Regular expression for wraping all tr contains th tags in thead

472 Views Asked by At

I have a problem with regex, I need to wrap all the tr which contains th and put it in a thead. I have a variable $html which contains a html table like this:

$html ="
<table>
<tr>
  <th>header1</th> 
  <th>header2</th>
  <th>header3</th>
</tr>
<tr>
  <th>header21</th> 
  <th>header22</th>
  <th>header23</th>
</tr>

<tr>
  <td>body1</td> 
  <td>body2</td>
  <td>body3</td>
</tr>
<tr>
  <td>body21</td> 
  <td>body22</td>
  <td>body23</td>
</tr>
</table>";

The regex i wrote is this

$html = preg_replace_callback(
'#(<tr.*?<th>.*?<th>.*?<\/tr>)#s', 
 function($match) {
        return '<thead>' . $match[0] . '</thead>';
    },
 $html);

But the result I get is different for what I want. Now, I get tr into a different thead.

2

There are 2 best solutions below

1
On BEST ANSWER

It's not a good idea to try to parse HTML with regular expressions.

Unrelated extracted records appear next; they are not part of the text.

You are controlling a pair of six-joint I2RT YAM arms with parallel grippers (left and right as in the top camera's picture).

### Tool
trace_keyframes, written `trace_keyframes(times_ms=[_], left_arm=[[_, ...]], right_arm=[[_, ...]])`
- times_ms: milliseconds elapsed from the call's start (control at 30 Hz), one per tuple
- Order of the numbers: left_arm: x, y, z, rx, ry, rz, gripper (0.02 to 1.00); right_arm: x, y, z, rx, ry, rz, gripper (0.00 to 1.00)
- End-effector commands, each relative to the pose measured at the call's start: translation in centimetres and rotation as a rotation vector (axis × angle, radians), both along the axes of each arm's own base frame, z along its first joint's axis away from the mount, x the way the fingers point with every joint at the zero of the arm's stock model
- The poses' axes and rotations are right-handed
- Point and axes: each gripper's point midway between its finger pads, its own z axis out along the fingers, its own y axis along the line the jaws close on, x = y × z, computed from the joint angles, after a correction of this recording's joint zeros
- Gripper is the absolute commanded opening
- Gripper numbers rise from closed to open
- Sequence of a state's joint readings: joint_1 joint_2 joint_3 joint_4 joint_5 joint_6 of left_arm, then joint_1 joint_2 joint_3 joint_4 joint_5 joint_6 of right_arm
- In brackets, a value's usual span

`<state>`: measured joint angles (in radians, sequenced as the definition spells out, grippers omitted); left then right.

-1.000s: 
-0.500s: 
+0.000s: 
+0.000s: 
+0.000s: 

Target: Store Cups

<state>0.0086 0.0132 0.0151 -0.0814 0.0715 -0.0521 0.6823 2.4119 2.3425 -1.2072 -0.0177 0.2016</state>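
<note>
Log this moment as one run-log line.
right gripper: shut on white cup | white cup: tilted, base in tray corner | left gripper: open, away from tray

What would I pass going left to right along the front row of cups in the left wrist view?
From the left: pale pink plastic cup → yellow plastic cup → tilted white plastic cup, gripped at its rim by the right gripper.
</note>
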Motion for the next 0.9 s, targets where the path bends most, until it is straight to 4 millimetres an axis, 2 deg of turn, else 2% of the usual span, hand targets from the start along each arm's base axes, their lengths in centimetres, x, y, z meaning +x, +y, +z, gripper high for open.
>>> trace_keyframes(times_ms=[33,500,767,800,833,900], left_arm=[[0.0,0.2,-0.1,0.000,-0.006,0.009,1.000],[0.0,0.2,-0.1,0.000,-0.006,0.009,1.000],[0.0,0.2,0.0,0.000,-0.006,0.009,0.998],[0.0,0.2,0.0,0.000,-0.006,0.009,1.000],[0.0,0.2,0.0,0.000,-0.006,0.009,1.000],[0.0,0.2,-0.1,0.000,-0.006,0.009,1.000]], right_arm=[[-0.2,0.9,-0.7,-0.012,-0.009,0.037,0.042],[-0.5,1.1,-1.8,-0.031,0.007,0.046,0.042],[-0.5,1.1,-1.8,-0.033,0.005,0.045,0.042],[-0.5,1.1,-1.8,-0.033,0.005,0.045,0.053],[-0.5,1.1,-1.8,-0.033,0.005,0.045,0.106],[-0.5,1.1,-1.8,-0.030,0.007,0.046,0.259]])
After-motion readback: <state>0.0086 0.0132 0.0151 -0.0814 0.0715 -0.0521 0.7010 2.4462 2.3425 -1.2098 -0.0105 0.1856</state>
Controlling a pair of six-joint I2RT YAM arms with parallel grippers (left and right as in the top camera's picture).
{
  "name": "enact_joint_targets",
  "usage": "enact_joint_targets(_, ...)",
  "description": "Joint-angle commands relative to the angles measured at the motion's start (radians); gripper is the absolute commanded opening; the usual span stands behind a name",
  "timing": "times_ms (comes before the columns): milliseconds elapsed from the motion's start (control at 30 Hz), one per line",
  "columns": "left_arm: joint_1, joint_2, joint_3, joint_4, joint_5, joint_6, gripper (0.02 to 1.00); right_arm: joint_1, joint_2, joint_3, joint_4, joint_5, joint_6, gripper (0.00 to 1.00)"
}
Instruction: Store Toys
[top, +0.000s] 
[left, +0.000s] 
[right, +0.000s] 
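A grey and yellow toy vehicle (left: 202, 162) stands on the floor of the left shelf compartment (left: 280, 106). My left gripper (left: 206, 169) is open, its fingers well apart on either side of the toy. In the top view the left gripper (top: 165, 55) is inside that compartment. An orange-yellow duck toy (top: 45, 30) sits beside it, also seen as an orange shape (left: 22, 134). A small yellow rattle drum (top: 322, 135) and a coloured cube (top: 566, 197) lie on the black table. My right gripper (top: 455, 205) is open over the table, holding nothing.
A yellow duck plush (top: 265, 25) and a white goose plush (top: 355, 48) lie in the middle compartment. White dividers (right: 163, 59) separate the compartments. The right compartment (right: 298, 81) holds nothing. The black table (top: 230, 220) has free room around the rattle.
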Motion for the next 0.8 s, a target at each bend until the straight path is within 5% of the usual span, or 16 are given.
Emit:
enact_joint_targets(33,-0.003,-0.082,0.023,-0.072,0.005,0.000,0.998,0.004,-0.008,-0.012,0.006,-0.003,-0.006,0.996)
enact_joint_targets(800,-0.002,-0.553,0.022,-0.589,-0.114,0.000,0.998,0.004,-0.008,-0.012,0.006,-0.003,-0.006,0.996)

That said, you need to get rid of one question mark, which gives you unlimited but as few as possible. For the space between the first and last <th> you want it to be as many as possible. This will to the trick:

              #this is supposed to be as greedy as possible
              #
~(<tr.*?<th>.*<th>.*?</tr>)~s

See https://regex101.com/r/fR1xB5/1

0
On

If have two table in page ,better try below one.

   (<tr>\s*(<th>((?!<tr>).)*</th>)+\s*</tr>)

example:https://regex101.com/r/fR1xB5/2